BEGIN Data shown

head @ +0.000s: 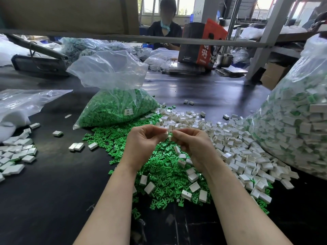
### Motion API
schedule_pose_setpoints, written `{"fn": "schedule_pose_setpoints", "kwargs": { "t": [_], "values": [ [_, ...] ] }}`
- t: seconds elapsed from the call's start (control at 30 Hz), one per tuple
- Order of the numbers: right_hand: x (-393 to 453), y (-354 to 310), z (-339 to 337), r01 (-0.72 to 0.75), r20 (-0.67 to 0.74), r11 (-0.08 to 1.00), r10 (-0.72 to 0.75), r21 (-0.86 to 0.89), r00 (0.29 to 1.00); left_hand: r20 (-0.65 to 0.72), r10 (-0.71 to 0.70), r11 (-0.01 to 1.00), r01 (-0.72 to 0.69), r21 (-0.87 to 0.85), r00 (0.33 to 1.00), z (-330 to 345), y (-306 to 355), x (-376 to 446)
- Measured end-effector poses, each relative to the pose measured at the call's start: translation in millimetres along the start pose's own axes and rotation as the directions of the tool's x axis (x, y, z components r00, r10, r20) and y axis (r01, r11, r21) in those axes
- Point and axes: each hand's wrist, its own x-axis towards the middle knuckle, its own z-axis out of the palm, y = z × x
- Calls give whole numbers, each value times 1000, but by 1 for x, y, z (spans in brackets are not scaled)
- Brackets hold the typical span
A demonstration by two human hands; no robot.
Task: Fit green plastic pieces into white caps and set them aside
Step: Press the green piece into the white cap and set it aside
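one head-worn wide-angle view looks forward and down from close above the dark table, both forearms reaching in from the bottom edge, the workshop stretching far behind.

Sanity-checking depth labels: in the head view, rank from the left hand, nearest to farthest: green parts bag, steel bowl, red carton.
From the left hand:
1. Green parts bag, just beyond, slightly left.
2. Red carton, far back, to the right.
3. Steel bowl, beside the carton, further right; nearly tied with it.
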Motion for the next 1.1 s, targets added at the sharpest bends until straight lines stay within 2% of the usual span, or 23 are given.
{"fn": "schedule_pose_setpoints", "kwargs": {
  "t": [0.1, 0.3, 0.47, 0.67, 0.87, 1.0, 1.1],
  "values": [
    [0, -2, -1, 37, -12, 998, -36, 56, 999, -9, -97, 990, 96, -99, 995, 0, 0, 1],
    [0, 1, 6, 215, -55, 963, -226, -159, 972, 38, -193, 943, 196, -267, 980, 2, 1, 0],
    [0, 1, 6, 252, -99, 947, -275, -201, 956, 40, -216, 901, 215, -377, 976, 2, 1, 1],
    [-1, -1, 7, 286, -49, 932, -303, -221, 952, 23, -195, 918, 191, -348, 981, -1, 1, 2],
    [-1, -1, 6, 322, 4, 893, -338, -313, 941, 2, -145, 954, 141, -265, 989, 0, 0, 1],
    [-1, 0, 1, 234, 2, 946, -240, -225, 971, 27, -110, 967, 113, -230, 994, -1, -1, 2],
    [-1, 2, -3, 154, 35, 958, -150, -243, 988, 42, -110, 968, 116, -220, 993, -2, -1, 1]
  ]
}}
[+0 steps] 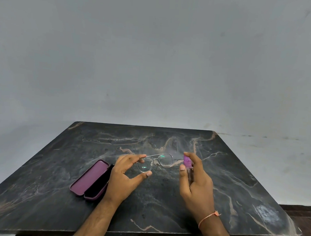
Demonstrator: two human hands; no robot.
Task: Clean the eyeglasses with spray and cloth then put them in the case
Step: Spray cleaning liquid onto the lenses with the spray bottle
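Two bare hands were raised over the dark marbled counter (238, 176). The eyeglasses (155, 162) had a thin metal frame with a double bar across the top and two clear lenses that showed small green reflections. The left hand (125, 177) pinched them at one lens: the index finger lay on the upper rim and the thumb touched the lower rim, so these fingers (141, 156) were clamped on the frame, and the other lens stood free beyond the fingertips, toward the right hand. The right hand (196, 181) held a small spray bottle (188, 163) with a purple top; its fingers were curled round the bottle, the index finger rested on the top and the thumb lay along the side. The nozzle was just beside the free lens, not touching it. The purple case (90, 180) lay open on the counter, just beside the left wrist, behind the left fingers.
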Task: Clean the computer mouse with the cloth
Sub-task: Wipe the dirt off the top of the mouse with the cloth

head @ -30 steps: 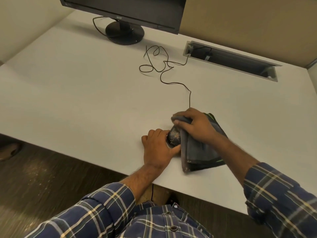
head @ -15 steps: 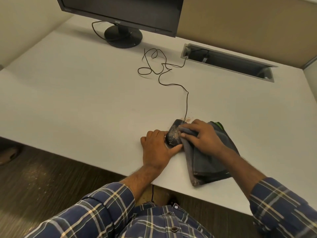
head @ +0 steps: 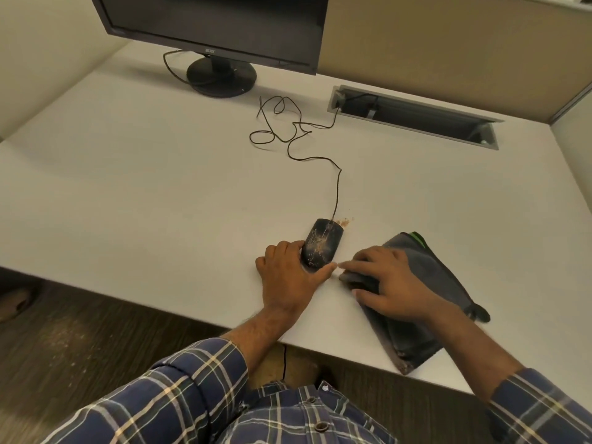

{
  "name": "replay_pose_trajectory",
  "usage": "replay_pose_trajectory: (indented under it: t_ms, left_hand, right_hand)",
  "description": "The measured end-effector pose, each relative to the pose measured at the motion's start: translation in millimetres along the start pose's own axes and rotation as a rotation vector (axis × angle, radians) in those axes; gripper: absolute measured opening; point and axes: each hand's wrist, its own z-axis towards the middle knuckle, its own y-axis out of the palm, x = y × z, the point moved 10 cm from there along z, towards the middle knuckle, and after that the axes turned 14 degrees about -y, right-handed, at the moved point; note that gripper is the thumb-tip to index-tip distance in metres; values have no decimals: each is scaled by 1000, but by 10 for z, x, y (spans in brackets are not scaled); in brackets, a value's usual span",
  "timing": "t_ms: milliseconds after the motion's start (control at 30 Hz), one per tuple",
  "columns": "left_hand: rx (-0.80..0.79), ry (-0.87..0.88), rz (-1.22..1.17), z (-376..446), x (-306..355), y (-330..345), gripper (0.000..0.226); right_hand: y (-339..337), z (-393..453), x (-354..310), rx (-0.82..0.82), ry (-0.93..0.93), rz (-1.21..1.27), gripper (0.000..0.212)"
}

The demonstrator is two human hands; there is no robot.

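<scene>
**Inspector A:** Head view. What has changed on the counter (head: 128, 174)?

**Inspector B:** The right hand (head: 389, 283) has come off the computer mouse (head: 322, 246), taking the cloth (head: 426, 293) with it. A second ago the cloth covered the mouse's right side; now it lies just to the right of the left grip, clear of the mouse.

**Inspector A:** State of each grip?

**Inspector B:** The left hand (head: 288, 274) clasps the mouse's near end, fingers along its left flank and thumb along the right. The right hand lies on the cloth with its fingers bunching the folded front edge, so it is grasping cloth.

**Inspector A:** Meaning for the task?

**Inspector B:** My judgement: one stroke has finished and the job is incomplete. Pale brownish specks cover the mouse's top, and a small patch of the same dust (head: 345, 222) lies on the counter just beyond the left grip.

**Inspector A:** Materials?

**Inspector B:** The mouse is a dark, smooth, rounded shell with a thin kinked cable (head: 337, 187) leading away. The cloth is grey, soft, folded thick, with a green trim at its far corner. The counter is flat, matte and white.
</scene>
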Motion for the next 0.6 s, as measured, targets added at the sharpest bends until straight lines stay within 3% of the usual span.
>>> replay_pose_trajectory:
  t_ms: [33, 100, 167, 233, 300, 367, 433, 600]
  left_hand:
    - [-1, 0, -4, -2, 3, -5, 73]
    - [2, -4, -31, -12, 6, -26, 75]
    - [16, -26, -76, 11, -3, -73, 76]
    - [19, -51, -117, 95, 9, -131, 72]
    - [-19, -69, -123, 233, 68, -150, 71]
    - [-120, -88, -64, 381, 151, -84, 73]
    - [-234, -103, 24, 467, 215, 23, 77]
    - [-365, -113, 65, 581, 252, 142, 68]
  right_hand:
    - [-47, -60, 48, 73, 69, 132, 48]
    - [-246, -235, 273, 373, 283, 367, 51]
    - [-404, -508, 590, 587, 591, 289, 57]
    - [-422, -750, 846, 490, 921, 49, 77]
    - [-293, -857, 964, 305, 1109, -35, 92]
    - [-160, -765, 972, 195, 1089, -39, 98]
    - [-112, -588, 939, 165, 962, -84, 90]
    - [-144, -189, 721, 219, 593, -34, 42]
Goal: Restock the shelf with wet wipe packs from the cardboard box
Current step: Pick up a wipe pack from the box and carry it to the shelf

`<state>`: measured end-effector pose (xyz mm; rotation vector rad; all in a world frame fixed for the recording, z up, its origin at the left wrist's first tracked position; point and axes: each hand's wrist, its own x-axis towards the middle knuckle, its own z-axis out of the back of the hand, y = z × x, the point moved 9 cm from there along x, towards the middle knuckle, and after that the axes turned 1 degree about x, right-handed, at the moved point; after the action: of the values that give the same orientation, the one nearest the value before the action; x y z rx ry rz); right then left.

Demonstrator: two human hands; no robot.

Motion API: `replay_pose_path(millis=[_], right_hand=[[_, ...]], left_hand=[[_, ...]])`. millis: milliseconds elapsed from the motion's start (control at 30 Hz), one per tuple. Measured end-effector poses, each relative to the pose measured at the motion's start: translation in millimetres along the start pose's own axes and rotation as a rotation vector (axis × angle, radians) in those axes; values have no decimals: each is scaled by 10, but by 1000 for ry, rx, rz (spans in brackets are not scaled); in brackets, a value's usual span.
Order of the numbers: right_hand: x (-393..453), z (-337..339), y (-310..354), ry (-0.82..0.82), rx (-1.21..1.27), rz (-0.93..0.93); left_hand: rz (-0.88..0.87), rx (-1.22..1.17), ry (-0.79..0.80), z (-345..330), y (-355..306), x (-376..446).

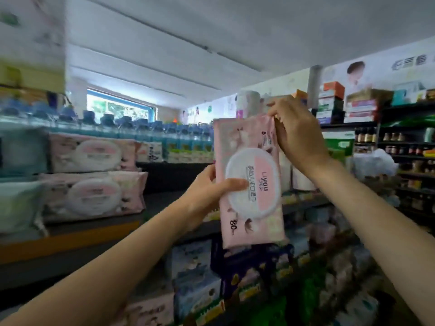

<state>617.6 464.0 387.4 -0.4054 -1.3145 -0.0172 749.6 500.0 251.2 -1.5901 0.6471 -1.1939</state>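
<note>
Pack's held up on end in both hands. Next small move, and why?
Probably turn the pink pack flat and carry it left: left hand and right hand hold it upright, while the shelved pink packs lie flat with bare shelf beside them.

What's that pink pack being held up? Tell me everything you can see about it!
The pink wet wipe pack is a soft, shiny plastic pouch with a big oval white-and-pink flip lid in the middle, printed "Liyou", and "80" near its bottom end. It is held up on end in front of the shelves, label facing the camera. The left hand grips its left edge, thumb on the lid; the right hand pinches its top right corner. It touches no shelf.
</note>
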Motion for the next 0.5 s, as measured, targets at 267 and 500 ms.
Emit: replay_pose_path(millis=[267, 500], right_hand=[[302, -1164, 281, 309, 575, -100], [363, -1829, 1027, 586, 1221, -78]], left_hand=[[-88, 77, -412, 1104, -533, 117], [-241, 328, -830, 1990, -1184, -153]])
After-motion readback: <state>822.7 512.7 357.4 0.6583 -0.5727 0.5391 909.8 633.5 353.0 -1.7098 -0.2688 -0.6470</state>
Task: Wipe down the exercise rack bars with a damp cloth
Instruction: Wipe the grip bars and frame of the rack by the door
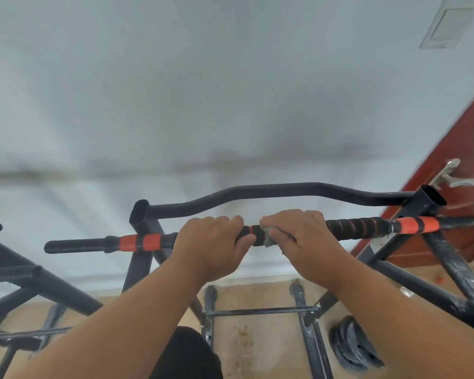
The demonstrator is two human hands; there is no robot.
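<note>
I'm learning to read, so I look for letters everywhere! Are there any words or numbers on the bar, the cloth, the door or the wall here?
None: no word, number or sign can be read here.
Black padded bar with orange bands: only stripes, no letters.
Small greyish cloth under the right hand: plain.
Reddish-brown door: no sign.
Pale square wall plate: blurred, no text visible.

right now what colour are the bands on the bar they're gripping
Orange bands on a black bar, clearest in the head view.

matt metal bar, ribbed foam grip
</note>
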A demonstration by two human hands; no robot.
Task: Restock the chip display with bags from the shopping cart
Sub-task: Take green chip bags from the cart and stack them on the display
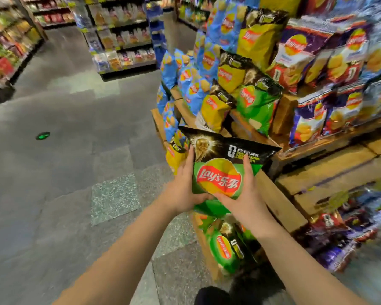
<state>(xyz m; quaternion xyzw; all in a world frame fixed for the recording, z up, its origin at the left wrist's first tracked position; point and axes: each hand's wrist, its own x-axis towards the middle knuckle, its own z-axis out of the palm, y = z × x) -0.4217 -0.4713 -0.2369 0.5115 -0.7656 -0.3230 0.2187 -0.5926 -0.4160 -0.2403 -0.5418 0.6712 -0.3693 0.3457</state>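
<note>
Head view: green Lay's bag (pixel 219 172) in both hands

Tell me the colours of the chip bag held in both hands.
The chip bag is green below with a black top band and a red-and-yellow logo, seen clearly in the head view.

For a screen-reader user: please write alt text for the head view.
Both hands, left hand and right hand, hold a green chip bag before a wooden chip display stacked with blue, yellow and green bags.

far shelves (pixel 123 47) blurred; green bag (pixel 218 172) bottom hidden behind hands.
</note>
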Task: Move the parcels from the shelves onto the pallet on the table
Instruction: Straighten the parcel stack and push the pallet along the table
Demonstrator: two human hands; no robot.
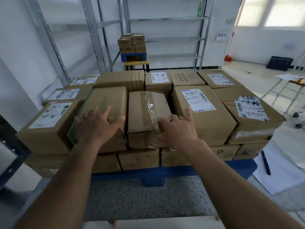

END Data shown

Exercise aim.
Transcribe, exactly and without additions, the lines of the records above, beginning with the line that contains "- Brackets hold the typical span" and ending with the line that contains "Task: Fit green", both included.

Solution for this problem.
- Brackets hold the typical span
A demonstration by two human hands; no robot.
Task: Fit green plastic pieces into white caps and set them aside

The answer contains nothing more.